### TASK
In the data, extract each line that holds the string "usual".

-=-=-

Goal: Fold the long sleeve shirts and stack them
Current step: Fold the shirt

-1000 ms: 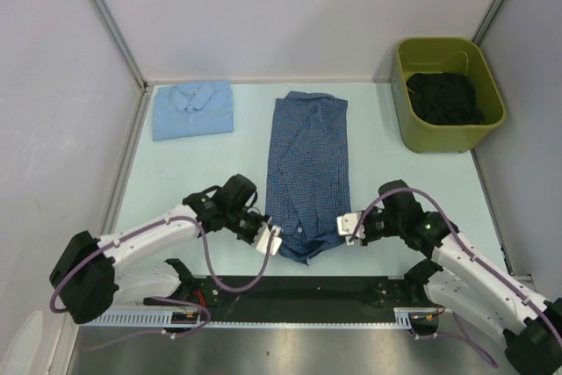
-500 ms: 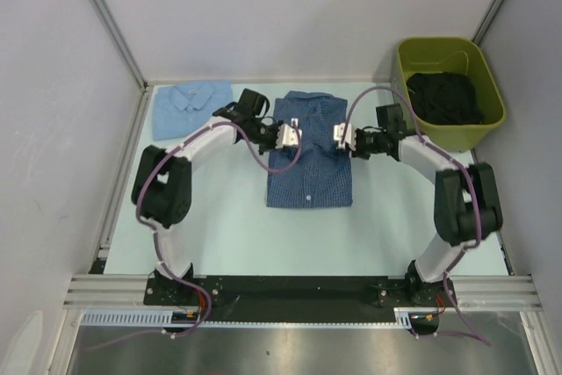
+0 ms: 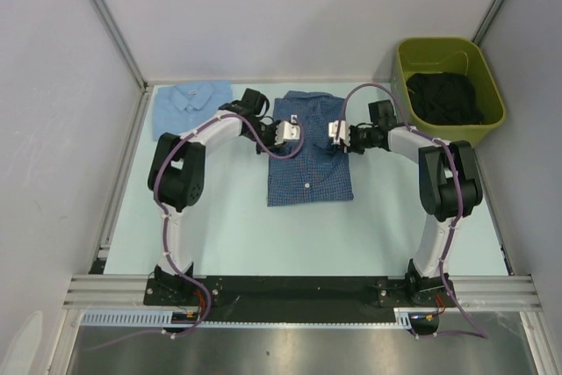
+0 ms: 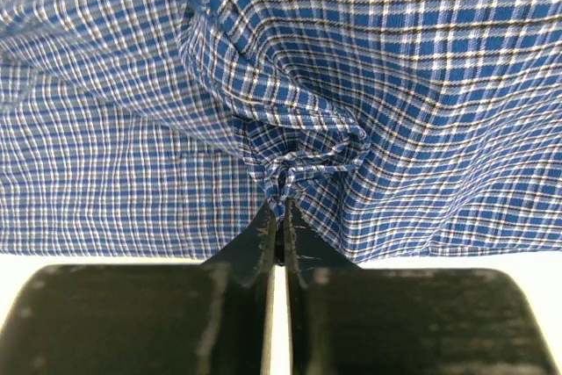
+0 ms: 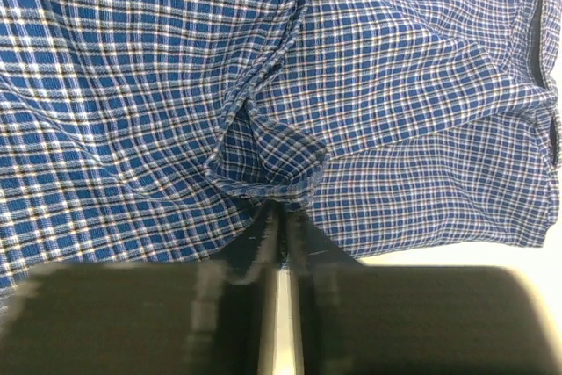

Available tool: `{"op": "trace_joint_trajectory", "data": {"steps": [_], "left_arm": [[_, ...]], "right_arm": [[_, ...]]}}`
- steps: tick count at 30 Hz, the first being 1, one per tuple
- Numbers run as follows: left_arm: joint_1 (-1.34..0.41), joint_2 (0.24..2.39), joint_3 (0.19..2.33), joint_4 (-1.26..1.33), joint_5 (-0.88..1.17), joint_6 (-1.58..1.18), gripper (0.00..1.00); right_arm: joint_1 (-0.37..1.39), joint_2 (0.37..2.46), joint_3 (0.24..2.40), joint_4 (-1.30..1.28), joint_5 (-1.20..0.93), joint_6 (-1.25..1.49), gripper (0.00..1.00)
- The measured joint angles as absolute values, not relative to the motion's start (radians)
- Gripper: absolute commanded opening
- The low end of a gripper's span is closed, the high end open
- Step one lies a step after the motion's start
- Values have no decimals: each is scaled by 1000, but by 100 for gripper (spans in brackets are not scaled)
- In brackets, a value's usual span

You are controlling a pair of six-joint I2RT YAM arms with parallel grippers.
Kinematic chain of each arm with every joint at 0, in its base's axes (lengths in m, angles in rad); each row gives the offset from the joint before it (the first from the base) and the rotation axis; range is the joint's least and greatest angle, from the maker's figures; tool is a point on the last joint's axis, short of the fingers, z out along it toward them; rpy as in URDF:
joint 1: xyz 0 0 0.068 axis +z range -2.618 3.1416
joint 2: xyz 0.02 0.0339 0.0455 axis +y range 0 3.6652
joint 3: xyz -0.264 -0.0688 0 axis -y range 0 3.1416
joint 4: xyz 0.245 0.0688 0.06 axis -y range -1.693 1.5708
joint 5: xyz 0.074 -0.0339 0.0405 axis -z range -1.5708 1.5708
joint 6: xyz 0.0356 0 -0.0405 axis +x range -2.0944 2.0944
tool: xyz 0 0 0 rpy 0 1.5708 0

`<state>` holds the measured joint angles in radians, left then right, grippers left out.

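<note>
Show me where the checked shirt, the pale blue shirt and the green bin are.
checked shirt (image 3: 309,177): top view, on its folded front, near half.
pale blue shirt (image 3: 186,116): top view, on its folded front.
green bin (image 3: 443,136): top view, on its near outer wall.

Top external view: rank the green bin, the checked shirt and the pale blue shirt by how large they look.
1. green bin: looks largest, though its raised rim sits nearer the camera, so its lead over the next is not certain.
2. checked shirt: folded, clearly larger than the last.
3. pale blue shirt: smallest.
</note>
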<state>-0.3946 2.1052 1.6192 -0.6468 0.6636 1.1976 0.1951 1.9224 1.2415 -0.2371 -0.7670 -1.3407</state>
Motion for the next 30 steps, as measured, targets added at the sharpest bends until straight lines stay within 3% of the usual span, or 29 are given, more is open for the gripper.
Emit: {"op": "trace_joint_trajectory", "data": {"steps": [2, 3, 4, 6, 7, 11, 15, 21, 25, 30], "left_arm": [[-392, 2107, 1620, -646, 653, 1180, 25], [-390, 2107, 1622, -646, 644, 1168, 32], [-387, 2107, 1627, -645, 631, 1147, 44], [-378, 2107, 1644, -637, 610, 1095, 53], [-370, 2107, 1654, -627, 601, 1058, 69], [-316, 2065, 1655, -572, 579, 872, 83], [-259, 1901, 1554, -525, 593, 650, 97], [-288, 1674, 1304, -377, 799, 299, 95], [-351, 1690, 1163, -257, 931, 64, 99], [-391, 1828, 1097, -64, 1043, -238, 99]], "right_arm": [[197, 1922, 1242, -232, -756, -1340, 57], [199, 1922, 1242, -229, -747, -1329, 63], [199, 1922, 1242, -221, -735, -1322, 67], [200, 1918, 1242, -199, -690, -1281, 74], [198, 1912, 1243, -194, -671, -1256, 76], [172, 1871, 1320, -254, -600, -1093, 92], [153, 1803, 1458, -369, -578, -871, 93], [212, 1734, 1501, -514, -697, -489, 75], [252, 1765, 1415, -525, -838, -246, 69], [254, 1858, 1287, -454, -970, -8, 71]]}}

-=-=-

### TASK RESULT
- In brackets, a value's usual span
Motion for the next 30 steps, as measured, targets added at the sharpest bends until straight lines stay within 3% of the usual span, or 29 are given, more is open for the gripper.

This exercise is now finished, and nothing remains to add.